• PROMPT
Copy out the data below as written; omit any images.

• MATERIAL PROVIDED
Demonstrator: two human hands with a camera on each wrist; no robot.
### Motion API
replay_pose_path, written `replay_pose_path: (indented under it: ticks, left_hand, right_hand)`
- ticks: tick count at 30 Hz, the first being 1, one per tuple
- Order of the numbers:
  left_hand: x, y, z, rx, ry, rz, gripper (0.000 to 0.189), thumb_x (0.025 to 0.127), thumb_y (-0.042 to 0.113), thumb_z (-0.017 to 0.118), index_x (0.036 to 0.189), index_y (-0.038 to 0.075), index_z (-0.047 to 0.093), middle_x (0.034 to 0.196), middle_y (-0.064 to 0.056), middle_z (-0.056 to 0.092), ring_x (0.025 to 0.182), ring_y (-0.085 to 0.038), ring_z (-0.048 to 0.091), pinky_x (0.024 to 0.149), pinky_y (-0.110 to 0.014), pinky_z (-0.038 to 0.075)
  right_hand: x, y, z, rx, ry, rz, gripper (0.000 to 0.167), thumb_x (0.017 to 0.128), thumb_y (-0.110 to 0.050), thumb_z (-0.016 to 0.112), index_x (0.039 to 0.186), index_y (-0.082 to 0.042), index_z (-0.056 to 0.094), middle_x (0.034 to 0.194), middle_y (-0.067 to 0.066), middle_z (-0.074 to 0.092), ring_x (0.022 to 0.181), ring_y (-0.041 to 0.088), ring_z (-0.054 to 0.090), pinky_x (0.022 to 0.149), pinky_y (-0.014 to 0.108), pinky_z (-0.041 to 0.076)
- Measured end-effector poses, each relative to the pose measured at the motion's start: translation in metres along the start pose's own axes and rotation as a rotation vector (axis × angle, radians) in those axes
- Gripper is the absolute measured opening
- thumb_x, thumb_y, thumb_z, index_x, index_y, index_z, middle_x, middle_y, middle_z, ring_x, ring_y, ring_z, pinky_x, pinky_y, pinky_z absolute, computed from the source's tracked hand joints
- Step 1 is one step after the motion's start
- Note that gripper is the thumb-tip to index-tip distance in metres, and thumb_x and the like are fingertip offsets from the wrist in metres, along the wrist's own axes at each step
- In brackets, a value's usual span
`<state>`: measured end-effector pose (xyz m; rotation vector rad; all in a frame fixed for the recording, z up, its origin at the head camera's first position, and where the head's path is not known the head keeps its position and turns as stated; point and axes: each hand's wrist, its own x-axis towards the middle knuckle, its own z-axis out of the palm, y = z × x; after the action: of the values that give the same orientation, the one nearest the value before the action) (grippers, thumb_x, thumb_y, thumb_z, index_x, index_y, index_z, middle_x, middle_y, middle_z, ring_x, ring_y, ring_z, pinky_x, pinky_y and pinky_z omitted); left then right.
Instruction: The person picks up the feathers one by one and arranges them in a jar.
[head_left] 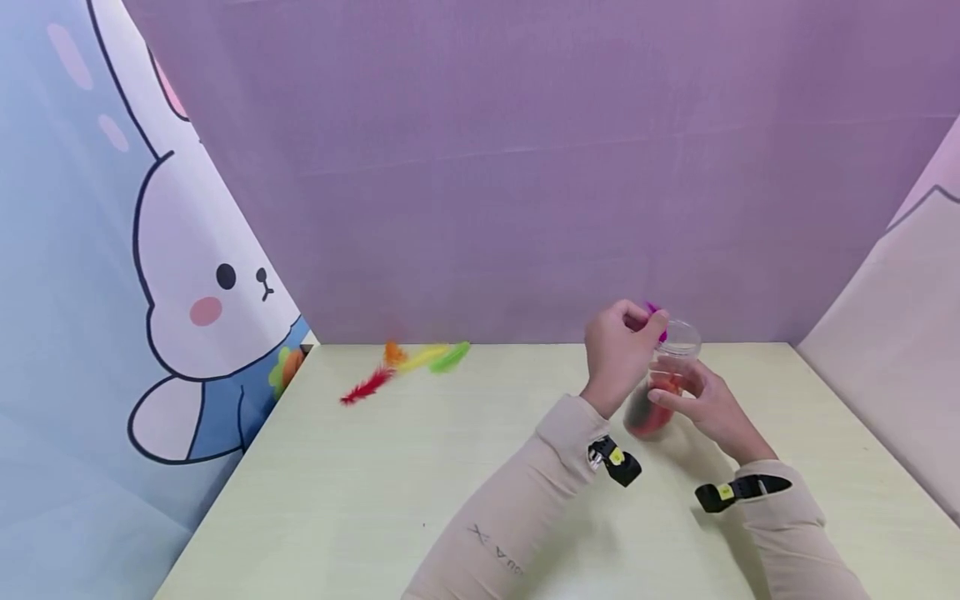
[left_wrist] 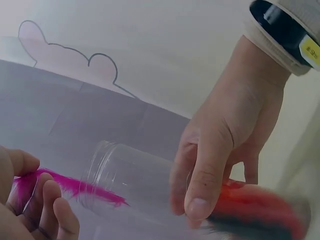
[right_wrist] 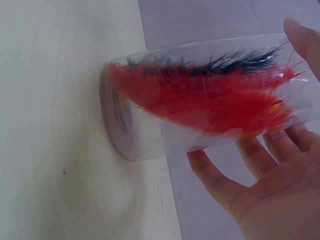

• YOUR SOLUTION
Demonstrator: two human hands with a camera on each wrist; no robot.
### Motion API
replay_pose_path, written `replay_pose_path: (indented under it: ticks, left_hand, right_hand)`
- ticks: tick count at 30 Hz, the first being 1, one per tuple
- Order of the numbers:
  left_hand: x, y, z, rx, ry, rz, gripper (0.000 to 0.189), thumb_x (0.025 to 0.127), thumb_y (-0.042 to 0.113), thumb_z (-0.017 to 0.118), index_x (0.036 to 0.189), index_y (-0.038 to 0.075), index_z (-0.047 to 0.093), middle_x (0.034 to 0.196), middle_y (-0.064 to 0.056), middle_z (-0.056 to 0.092), ring_x (0.025 to 0.182), ring_y (-0.085 to 0.038), ring_z (-0.048 to 0.091), pinky_x (0.024 to 0.149), pinky_y (-0.110 to 0.014), pinky_z (-0.038 to 0.075)
  right_hand: x, y, z, rx, ry, rz, gripper (0.000 to 0.167), thumb_x (0.017 to 0.128), thumb_y (-0.110 to 0.050), thumb_z (-0.016 to 0.112), index_x (0.039 to 0.186), index_y (-0.082 to 0.042), index_z (-0.056 to 0.094), middle_x (0.034 to 0.194), middle_y (-0.067 to 0.066), middle_z (-0.074 to 0.092), ring_x (0.022 to 0.181), ring_y (-0.041 to 0.088), ring_z (-0.054 to 0.090), pinky_x (0.022 to 0.149), pinky_y (-0.014 to 0.108), pinky_z (-0.041 to 0.076)
- Measured end-effector poses, each relative to the pose measured at the motion's start: translation in metres along the start pose's own axes and rotation as a rotation vector (axis × angle, radians) in those axes
- Gripper is the absolute measured opening
- thumb_x, thumb_y, thumb_z, index_x, index_y, index_z, middle_x, middle_y, middle_z, ring_x, ring_y, ring_z, pinky_x, pinky_y, pinky_z absolute, computed from the source's tracked hand joints
- Step 1 is one step after the motion's start
- Note that gripper is the thumb-tip to index-tip distance in metres, and thumb_x and the like are fingertip offsets from the wrist in metres, along the wrist's own axes at each step
- In brackets, a value's usual span
`<state>`: measured end-effector pose (xyz m; rotation vector rad; all in a frame fixed for the recording, z up, its origin at the head camera's first position, and where the head's path is not known the head keeps its position and turns as stated; point and axes: each hand's wrist, its own x-axis towards the middle knuckle, its own z-axis out of the palm, y = z × x; after the action: of the values that give the same orientation, the one nearest the value before the action) (grippers, thumb_x, thumb_y, thumb_z, index_x, index_y, index_z, middle_x, middle_y, middle_z, ring_x, ring_y, ring_z, pinky_x, pinky_y and pinky_z omitted); left then right.
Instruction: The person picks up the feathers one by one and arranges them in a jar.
[head_left] 
[left_wrist] 
[right_wrist] 

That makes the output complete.